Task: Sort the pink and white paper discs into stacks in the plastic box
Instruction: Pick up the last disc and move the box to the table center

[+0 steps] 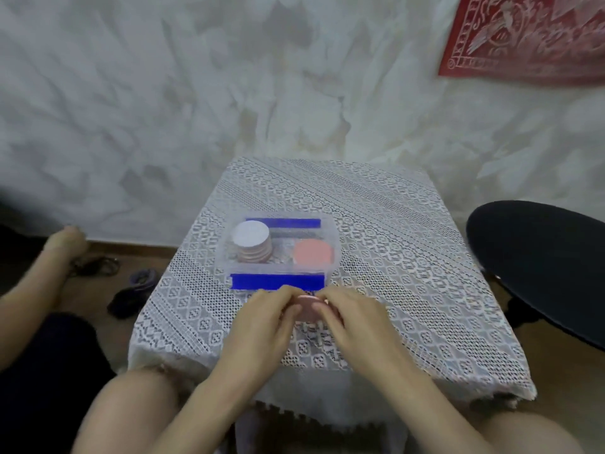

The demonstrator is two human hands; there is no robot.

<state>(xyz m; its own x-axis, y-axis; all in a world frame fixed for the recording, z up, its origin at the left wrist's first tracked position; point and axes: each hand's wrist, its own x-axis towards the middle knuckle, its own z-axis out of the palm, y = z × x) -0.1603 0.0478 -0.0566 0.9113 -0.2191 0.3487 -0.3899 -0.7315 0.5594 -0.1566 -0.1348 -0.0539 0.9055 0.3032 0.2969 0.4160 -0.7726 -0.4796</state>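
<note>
While beside box, hands around pink discs

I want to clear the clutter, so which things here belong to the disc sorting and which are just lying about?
Job: plastic box, white-topped stack, pink stack, held discs, left hand, right hand.
Lying about: black seat, red wall hanging, dark bundle, cables.

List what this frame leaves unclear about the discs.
- Head view: held discs, mostly covered by the left hand and right hand; count and colour mix hidden.
- Head view: white-topped stack, lower layers blurred through the plastic box wall; count unreadable.
- Head view: pink stack, height hidden by the box wall and blue tape.
</note>
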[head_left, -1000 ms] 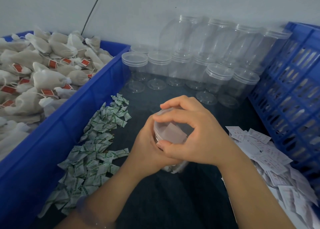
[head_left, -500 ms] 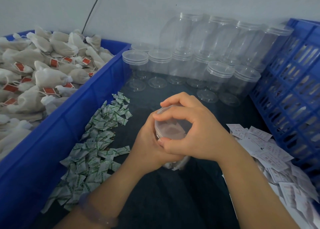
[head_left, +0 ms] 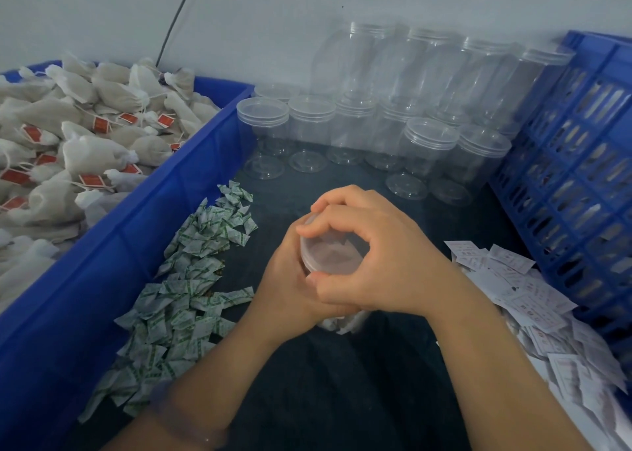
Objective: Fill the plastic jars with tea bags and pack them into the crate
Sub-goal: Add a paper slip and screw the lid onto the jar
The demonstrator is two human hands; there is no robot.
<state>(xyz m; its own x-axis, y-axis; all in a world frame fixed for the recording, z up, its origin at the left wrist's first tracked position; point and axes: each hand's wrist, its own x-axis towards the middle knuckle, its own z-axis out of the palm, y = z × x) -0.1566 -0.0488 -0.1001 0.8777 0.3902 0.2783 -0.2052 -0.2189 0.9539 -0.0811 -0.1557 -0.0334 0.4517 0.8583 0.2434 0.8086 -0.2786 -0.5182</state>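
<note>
Jar [head_left: 337,324] clear, packed white; left hand [head_left: 290,293] grips body, right hand [head_left: 379,266] curls round lid [head_left: 331,257]

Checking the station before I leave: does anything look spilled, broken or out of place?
Nothing broken. The upper jars at the back lean tilted on the upright jars against the wall, and sachets and paper slips lie in loose heaps on the table.
</note>
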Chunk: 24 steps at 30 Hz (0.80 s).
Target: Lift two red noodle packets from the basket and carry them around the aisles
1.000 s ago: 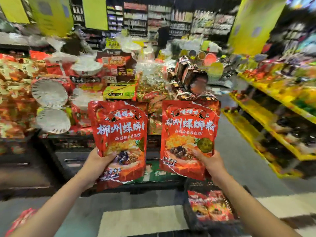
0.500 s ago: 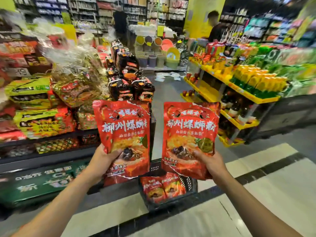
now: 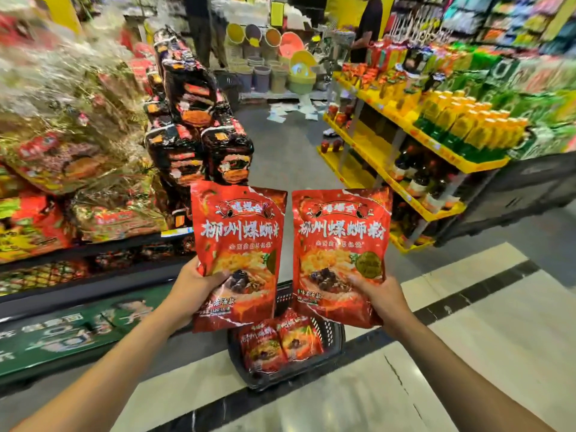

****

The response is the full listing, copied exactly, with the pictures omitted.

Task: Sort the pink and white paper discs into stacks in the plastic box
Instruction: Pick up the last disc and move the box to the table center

[+0 steps] 

The demonstrator is two human hands; there is no robot.

<state>(xyz m; its own x-axis, y-axis; all in a world frame fixed for the recording, z up, its origin at the left wrist's first tracked position; point and axes: each hand's wrist, its own x-axis towards the middle knuckle, its own z-axis out of the palm, y = z × x) -0.1603 0.0478 -0.0566 0.9113 -0.2191 0.3487 -0.3899 -0.7315 0.5594 -0.1566 -0.1348 -0.0539 0.9055 0.3032 0.2969 0.4160 -0.7726 -0.4796</state>
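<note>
While beside box, hands around pink discs

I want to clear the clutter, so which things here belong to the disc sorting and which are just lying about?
Job: plastic box, white-topped stack, pink stack, held discs, left hand, right hand.
Lying about: black seat, red wall hanging, dark bundle, cables.

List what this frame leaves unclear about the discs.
- Head view: held discs, mostly covered by the left hand and right hand; count and colour mix hidden.
- Head view: white-topped stack, lower layers blurred through the plastic box wall; count unreadable.
- Head view: pink stack, height hidden by the box wall and blue tape.
</note>
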[head_left, -1000 ms] 
[head_left, -500 ms] 
[head_left, +0 ms] 
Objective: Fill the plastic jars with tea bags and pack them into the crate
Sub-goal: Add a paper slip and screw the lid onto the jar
The demonstrator is two human hands; there is no robot.
<state>(xyz m; its own x-axis, y-axis; all in a world frame fixed for the recording, z up, its origin at the left wrist's first tracked position; point and axes: each hand's wrist, its own x-axis towards the middle knuckle, its own z-axis out of the palm, y = z × x) -0.1566 -0.0488 -0.1001 0.8777 0.3902 0.2783 -0.2052 -0.2189 0.9539 -0.0811 -0.1557 -0.0334 0.4517 0.8583 0.2434 0.8086 -0.2786 -0.5182</state>
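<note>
Jar [head_left: 337,324] clear, packed white; left hand [head_left: 290,293] grips body, right hand [head_left: 379,266] curls round lid [head_left: 331,257]

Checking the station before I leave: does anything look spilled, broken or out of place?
Nothing broken. The upper jars at the back lean tilted on the upright jars against the wall, and sachets and paper slips lie in loose heaps on the table.
</note>
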Chunk: 24 steps at 30 Hz (0.80 s).
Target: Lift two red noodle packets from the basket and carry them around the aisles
1.000 s ago: 
0.500 s ago: 
now: 

No additional answer is expected.